Quando ha visto la luce, nell’agosto del 1994, l’album ha iniziato un intenso ma lentamente caldo nel pubblico, a partire da un iniziale discreto Le vendite che accelerebbero progressivamente dopo la morte di Jeff, tre anni dopo. Tra le royalty della roccia, tuttavia, la sua musica non andava inosservata: Paul McCartney, Robert Plant, Lou Reed, David Bowie o Bob Dylan erano alcuni dei musicisti che un momento o un altro contribuì a mettere Buckley Jr. sotto i media Messa a fuocoA poco a poco, “grazia” stava forgiando un brodo cadenzale che avrebbe finito con maniesismi di futures indigenti (Muse, Coldplay), senza l’imponente modello brevettato dal musicista californiano perdere la sua luminosità iniziale.

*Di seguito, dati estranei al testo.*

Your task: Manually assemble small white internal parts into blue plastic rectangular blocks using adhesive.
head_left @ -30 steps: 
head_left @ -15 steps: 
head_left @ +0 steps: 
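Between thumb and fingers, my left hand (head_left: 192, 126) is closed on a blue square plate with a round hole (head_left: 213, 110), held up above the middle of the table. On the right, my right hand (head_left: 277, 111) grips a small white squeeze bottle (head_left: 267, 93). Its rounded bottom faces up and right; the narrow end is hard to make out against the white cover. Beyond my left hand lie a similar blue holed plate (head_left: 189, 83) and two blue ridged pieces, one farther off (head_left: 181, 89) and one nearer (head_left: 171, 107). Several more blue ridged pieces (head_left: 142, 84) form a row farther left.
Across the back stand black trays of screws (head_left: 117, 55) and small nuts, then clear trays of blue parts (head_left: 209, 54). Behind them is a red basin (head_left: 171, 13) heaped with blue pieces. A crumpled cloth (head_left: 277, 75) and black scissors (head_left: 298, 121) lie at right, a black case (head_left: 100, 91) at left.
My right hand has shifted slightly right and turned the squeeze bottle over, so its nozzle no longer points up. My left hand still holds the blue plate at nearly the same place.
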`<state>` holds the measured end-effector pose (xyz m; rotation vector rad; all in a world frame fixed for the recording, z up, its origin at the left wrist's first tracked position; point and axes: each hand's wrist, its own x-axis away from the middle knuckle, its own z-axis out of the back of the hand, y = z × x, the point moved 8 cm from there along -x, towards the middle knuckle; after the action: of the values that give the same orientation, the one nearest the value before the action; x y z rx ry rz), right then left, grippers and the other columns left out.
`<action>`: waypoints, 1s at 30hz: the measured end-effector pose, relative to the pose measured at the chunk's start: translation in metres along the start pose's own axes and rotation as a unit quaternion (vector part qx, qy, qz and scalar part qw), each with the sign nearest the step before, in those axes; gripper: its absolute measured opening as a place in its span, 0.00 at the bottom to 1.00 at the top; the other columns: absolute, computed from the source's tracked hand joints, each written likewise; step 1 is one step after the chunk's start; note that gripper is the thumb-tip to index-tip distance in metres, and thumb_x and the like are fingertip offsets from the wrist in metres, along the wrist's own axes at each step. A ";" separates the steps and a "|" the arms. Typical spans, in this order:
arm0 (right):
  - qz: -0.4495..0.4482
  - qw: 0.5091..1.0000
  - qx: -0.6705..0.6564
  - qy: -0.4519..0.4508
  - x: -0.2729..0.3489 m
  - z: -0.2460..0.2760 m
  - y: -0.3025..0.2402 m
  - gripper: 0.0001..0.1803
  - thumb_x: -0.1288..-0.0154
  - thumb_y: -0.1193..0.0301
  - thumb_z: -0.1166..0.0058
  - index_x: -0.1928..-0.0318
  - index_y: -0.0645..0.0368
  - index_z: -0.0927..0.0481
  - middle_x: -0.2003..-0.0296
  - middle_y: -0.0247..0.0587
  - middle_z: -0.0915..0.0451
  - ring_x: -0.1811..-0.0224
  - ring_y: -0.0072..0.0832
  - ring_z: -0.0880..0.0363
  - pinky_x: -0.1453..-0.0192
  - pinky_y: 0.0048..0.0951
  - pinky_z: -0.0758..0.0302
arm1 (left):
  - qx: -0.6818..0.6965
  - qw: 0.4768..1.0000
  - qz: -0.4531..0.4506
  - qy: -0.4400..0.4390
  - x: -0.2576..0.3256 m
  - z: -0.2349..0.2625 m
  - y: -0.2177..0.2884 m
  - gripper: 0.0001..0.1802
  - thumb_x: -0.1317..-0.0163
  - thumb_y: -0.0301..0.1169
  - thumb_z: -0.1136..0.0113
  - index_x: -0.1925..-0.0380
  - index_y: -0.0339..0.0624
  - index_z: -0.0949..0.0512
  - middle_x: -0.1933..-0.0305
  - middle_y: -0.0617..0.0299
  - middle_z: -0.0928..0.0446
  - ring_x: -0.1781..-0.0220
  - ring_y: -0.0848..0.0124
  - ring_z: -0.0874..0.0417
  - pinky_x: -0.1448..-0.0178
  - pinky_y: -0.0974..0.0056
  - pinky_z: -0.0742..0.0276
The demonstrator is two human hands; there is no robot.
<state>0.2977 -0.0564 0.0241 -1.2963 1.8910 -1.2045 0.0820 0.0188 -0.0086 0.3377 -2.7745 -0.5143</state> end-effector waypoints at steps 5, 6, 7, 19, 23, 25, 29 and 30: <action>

tra 1994 e 1996, Jeff Buckley e la sua band avrebbero intrapreso un tour meraviglioso con il suo nuovo lavoro con il suo nuovo lavoro sotto il braccio (“Mystery White Boy”, che raccoglie le vendite dirette da diversi spettacoli, è l’album che meglio raccoglie il clima di quelli Azioni), mentre l’artista ha maturato la prosecuzione immediata della “grazia”. Sappiamo che non vedrebbe mai la luce, ma anche che era un progetto di zavorra da infinite stagnazioni e serbatoi, derivati principalmente dal controllo assoluto con il quale Buckley voleva intraprendere Buckley processo. Mentre disperso in intrattenimenti paralleli, come album tributo allo scrittore Kerouac, ha registrato numerose note: c’erano sessioni a mano con Tom Verlaine (televisione), che nei principi Io ha intenzione di prendere la testimonianza di Andy Wallace come produttore, registrazioni programmate tra New York e Memphis, e anche esplorazioni soliste e supportando i musicisti. La doppia compilazione postumo “Schizzi per la mia dolce metà del ubriaco” (1998), Farragosa ed eccessivamente svitare, recupera venti di quegli schizzi che sono stati incompiuti davanti al suo tragico risultato, mentre offrono l’ultimo grande, anche se il ritratto imperfetto di un Jeff alla ricerca di nuovo Percorsi.
Il 29 maggio 1997 è stato sorpreso da Memphis, durante una giornata occupata da una di quelle ultime esplorazioni nello studio. Quando il pomeriggio cadde, Jeff e un amico finì sui margini del Mississippi, dove il nostro protagonista aveva un momento di esplosione e si gettò nel fiume vestito, dopo aver giocato con la chitarra e bevuto un po ‘di vino. Pochi secondi dopo, il suo corpo è stato trascinato dalla corrente e cominciò a innescare la leggenda. Più tardi nelle vicinanze di Beale Street, uno dei siti musicali storici Blues. La storia è stata contati molte volte e c’è un frammento della storia che, per il suo sigellimento oscuro Ilval, mai ometti: momenti davanti alla tragedia, l’autore “grazia” e il suo compagno ascoltò il LED Zeppelin su un piccolo radiocasee portatile. Quando si unisce all’acqua, Jeff cantò alcuni versi di “Lotta intero amore”.